**Directions**
As an exercise, transcribe the data below in full and exactly, omitting pictures.

**Dataset content**
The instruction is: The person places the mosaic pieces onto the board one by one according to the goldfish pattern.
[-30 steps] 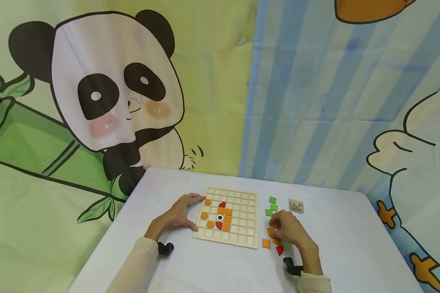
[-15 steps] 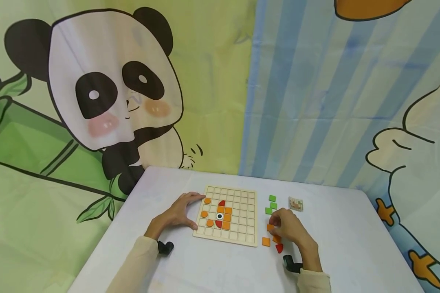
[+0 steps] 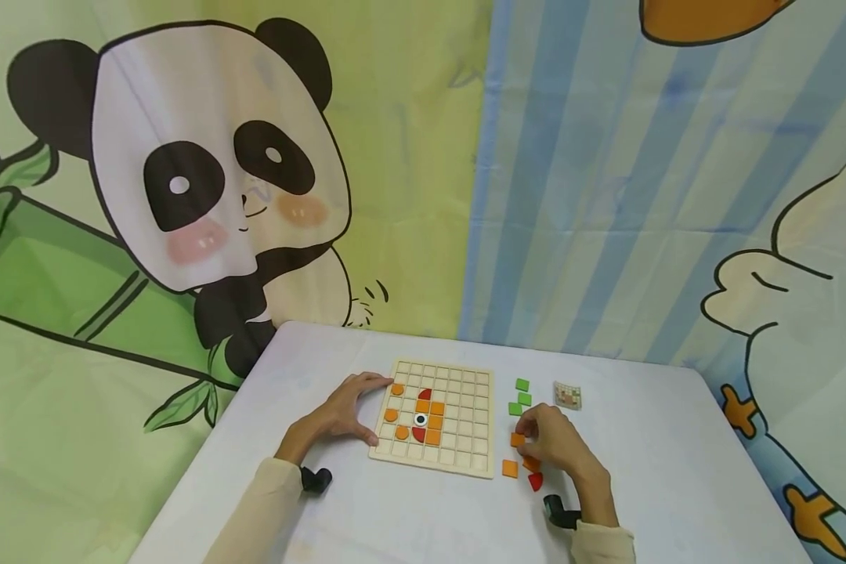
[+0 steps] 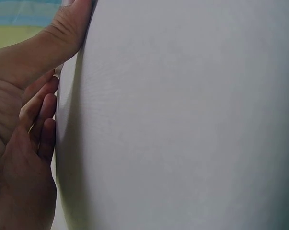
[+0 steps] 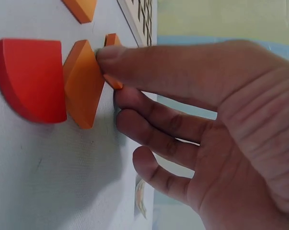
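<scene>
Our left hand (image 3: 338, 409) is spread against the grid board (image 3: 467, 440); right of it on the worktop (image 3: 402, 517), our right hand (image 3: 555, 440) pinches an orange square (image 3: 518, 440), another orange piece (image 3: 531, 464), a red quarter-round (image 3: 536, 482) and green squares (image 3: 525, 399) crowding near.

1. Right hand (image 3: 553, 439): the thumb covers the middle of the pinched orange tile (image 3: 518, 439) in the right wrist view; the index fingertip is hidden.
2. 2nd orange tile (image 5: 81, 9): cut off by the top edge, right wrist view.
3. Board (image 3: 465, 423): 1 corner region only in the right wrist view, the remainder outside the frame.
4. Card (image 3: 567, 396): print too small to read.
5. Left hand (image 3: 340, 409): cropped at left and top in its wrist view.
6. 2 sleeves (image 3: 247, 513) and the bench (image 3: 409, 517): cut off by the head view's lower edge.
</scene>
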`<act>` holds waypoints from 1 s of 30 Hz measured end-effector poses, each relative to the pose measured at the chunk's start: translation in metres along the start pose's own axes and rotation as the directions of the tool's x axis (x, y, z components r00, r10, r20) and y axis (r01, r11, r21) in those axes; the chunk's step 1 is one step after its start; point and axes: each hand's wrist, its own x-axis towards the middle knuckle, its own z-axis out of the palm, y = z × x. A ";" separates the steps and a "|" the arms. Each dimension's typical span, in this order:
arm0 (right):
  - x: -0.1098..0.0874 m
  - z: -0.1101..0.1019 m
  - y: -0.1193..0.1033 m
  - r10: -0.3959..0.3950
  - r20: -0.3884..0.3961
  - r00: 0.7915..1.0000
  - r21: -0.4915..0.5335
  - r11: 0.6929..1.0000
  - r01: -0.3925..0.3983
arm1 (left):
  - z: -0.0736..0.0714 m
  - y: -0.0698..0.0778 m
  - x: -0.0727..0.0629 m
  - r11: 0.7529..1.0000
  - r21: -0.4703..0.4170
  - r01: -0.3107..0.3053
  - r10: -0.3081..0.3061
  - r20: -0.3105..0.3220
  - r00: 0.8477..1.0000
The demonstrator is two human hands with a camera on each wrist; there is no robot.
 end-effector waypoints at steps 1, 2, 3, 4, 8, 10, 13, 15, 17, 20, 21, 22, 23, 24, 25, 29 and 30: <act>0.000 0.000 0.000 -0.012 0.003 1.000 -0.004 1.000 0.012 | 0.000 0.000 -0.001 1.000 -0.002 0.004 -0.004 -0.002 1.000; 0.001 0.000 0.000 -0.024 0.006 1.000 -0.009 1.000 0.024 | 0.001 -0.001 -0.001 1.000 -0.004 0.007 -0.007 -0.004 1.000; 0.001 0.000 0.001 -0.035 0.007 0.999 -0.013 0.999 0.035 | 0.001 -0.001 -0.001 1.000 -0.007 0.007 -0.007 -0.006 1.000; 0.001 -0.001 0.001 -0.039 0.005 0.999 -0.014 0.999 0.039 | 0.002 -0.002 -0.002 1.000 -0.008 0.007 -0.007 -0.006 1.000; 0.001 -0.001 0.004 -0.053 -0.001 0.999 -0.028 0.998 0.053 | 0.003 -0.003 -0.001 1.000 -0.012 0.007 -0.007 0.007 1.000; 0.001 0.000 0.005 -0.058 0.000 0.998 -0.023 0.998 0.058 | 0.004 -0.003 0.000 1.000 -0.009 0.011 -0.011 0.011 1.000; 0.002 0.001 0.006 -0.091 -0.012 0.996 -0.016 0.996 0.090 | 0.004 -0.003 0.000 1.000 -0.008 0.014 -0.014 0.002 1.000; 0.003 0.002 0.005 -0.114 -0.028 0.993 -0.013 0.993 0.114 | 0.004 -0.003 0.000 1.000 -0.009 0.013 -0.013 -0.006 1.000; 0.004 0.004 0.005 -0.127 -0.037 0.991 -0.019 0.992 0.127 | 0.004 -0.003 -0.001 1.000 -0.014 0.014 -0.014 -0.006 1.000; 0.005 0.006 0.004 -0.121 -0.038 0.992 -0.015 0.993 0.121 | 0.004 -0.003 -0.002 1.000 -0.014 0.013 -0.013 -0.003 1.000; 0.005 0.007 0.004 -0.120 -0.037 0.992 -0.014 0.993 0.119 | 0.004 -0.003 -0.002 1.000 -0.012 0.012 -0.012 -0.003 1.000; 0.006 0.007 0.003 -0.113 -0.036 0.993 -0.012 0.994 0.112 | 0.004 -0.002 -0.002 1.000 -0.014 0.011 -0.011 -0.003 1.000; 0.006 0.007 0.002 -0.112 -0.037 0.993 -0.009 0.994 0.112 | 0.004 -0.002 -0.002 1.000 -0.014 0.010 -0.010 -0.003 1.000; 0.006 0.007 0.002 -0.114 -0.038 0.993 -0.009 0.993 0.113 | 0.003 -0.002 -0.002 1.000 -0.014 0.009 -0.009 -0.004 1.000; 0.007 0.007 0.001 -0.119 -0.040 0.992 -0.011 0.993 0.119 | 0.003 -0.001 -0.002 1.000 -0.015 0.009 -0.009 -0.004 1.000; 0.007 0.007 0.000 -0.141 -0.047 0.989 -0.017 0.990 0.141 | 0.002 -0.001 -0.002 1.000 -0.009 0.010 -0.010 -0.001 1.000; 0.007 0.007 0.000 -0.148 -0.050 0.988 -0.017 0.989 0.147 | 0.002 -0.002 -0.001 1.000 -0.005 0.009 -0.009 -0.001 1.000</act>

**Your response**
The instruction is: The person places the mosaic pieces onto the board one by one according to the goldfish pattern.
[-30 steps] 
[-15 steps] 
[+0 steps] 
[+0 steps] 
[+0 steps] 
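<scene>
Our left hand (image 3: 338, 409) is spread against the grid board (image 3: 467, 440); right of it on the worktop (image 3: 402, 517), our right hand (image 3: 555, 440) pinches an orange square (image 3: 518, 440), another orange piece (image 3: 531, 464), a red quarter-round (image 3: 536, 482) and green squares (image 3: 525, 399) crowding near.

1. Right hand (image 3: 553, 439): the thumb covers the middle of the pinched orange tile (image 3: 518, 439) in the right wrist view; the index fingertip is hidden.
2. 2nd orange tile (image 5: 81, 9): cut off by the top edge, right wrist view.
3. Board (image 3: 465, 423): 1 corner region only in the right wrist view, the remainder outside the frame.
4. Card (image 3: 567, 396): print too small to read.
5. Left hand (image 3: 340, 409): cropped at left and top in its wrist view.
6. 2 sleeves (image 3: 247, 513) and the bench (image 3: 409, 517): cut off by the head view's lower edge.
</scene>
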`<act>` holds waypoints from 1 s of 30 Hz measured end-effector poses, each relative to the pose measured at the chunk's start: translation in metres along the start pose's own axes and rotation as the directions of the tool's x axis (x, y, z components r00, r10, r20) and y axis (r01, r11, r21) in those axes; the chunk's step 1 is one step after its start; point and axes: each hand's wrist, its own x-axis towards the middle knuckle, its own z-axis out of the palm, y = z × x. A ";" separates the steps and a "|" the arms. Each dimension's typical span, in this order:
arm0 (right):
  - x: -0.1098..0.0874 m
  - z: -0.1101..0.1019 m
  - y: -0.1193..0.1033 m
  - r10: -0.3959..0.3950
  - r20: -0.3884..0.3961
  - r00: 0.7915..1.0000
  - r21: -0.4915..0.5335
  - r11: 0.6929..1.0000
  - r01: -0.3925..0.3983
arm1 (left):
  - z: -0.0736..0.0714 m
  - y: -0.0698..0.0778 m
  - x: -0.0727..0.0629 m
  - r11: 0.7529..1.0000
  - r21: -0.4703..0.4170
  - r01: -0.3107..0.3053
  - r10: -0.3081..0.3061
  - r20: -0.3105..0.3220
  - r00: 0.8477..1.0000
The demonstrator is two human hands with a camera on each wrist; there is no robot.
 end-effector waypoints at steps 1, 2, 3, 4, 8, 10, 13, 15, 17, 20, 21, 22, 23, 24, 25, 29 and 30: <act>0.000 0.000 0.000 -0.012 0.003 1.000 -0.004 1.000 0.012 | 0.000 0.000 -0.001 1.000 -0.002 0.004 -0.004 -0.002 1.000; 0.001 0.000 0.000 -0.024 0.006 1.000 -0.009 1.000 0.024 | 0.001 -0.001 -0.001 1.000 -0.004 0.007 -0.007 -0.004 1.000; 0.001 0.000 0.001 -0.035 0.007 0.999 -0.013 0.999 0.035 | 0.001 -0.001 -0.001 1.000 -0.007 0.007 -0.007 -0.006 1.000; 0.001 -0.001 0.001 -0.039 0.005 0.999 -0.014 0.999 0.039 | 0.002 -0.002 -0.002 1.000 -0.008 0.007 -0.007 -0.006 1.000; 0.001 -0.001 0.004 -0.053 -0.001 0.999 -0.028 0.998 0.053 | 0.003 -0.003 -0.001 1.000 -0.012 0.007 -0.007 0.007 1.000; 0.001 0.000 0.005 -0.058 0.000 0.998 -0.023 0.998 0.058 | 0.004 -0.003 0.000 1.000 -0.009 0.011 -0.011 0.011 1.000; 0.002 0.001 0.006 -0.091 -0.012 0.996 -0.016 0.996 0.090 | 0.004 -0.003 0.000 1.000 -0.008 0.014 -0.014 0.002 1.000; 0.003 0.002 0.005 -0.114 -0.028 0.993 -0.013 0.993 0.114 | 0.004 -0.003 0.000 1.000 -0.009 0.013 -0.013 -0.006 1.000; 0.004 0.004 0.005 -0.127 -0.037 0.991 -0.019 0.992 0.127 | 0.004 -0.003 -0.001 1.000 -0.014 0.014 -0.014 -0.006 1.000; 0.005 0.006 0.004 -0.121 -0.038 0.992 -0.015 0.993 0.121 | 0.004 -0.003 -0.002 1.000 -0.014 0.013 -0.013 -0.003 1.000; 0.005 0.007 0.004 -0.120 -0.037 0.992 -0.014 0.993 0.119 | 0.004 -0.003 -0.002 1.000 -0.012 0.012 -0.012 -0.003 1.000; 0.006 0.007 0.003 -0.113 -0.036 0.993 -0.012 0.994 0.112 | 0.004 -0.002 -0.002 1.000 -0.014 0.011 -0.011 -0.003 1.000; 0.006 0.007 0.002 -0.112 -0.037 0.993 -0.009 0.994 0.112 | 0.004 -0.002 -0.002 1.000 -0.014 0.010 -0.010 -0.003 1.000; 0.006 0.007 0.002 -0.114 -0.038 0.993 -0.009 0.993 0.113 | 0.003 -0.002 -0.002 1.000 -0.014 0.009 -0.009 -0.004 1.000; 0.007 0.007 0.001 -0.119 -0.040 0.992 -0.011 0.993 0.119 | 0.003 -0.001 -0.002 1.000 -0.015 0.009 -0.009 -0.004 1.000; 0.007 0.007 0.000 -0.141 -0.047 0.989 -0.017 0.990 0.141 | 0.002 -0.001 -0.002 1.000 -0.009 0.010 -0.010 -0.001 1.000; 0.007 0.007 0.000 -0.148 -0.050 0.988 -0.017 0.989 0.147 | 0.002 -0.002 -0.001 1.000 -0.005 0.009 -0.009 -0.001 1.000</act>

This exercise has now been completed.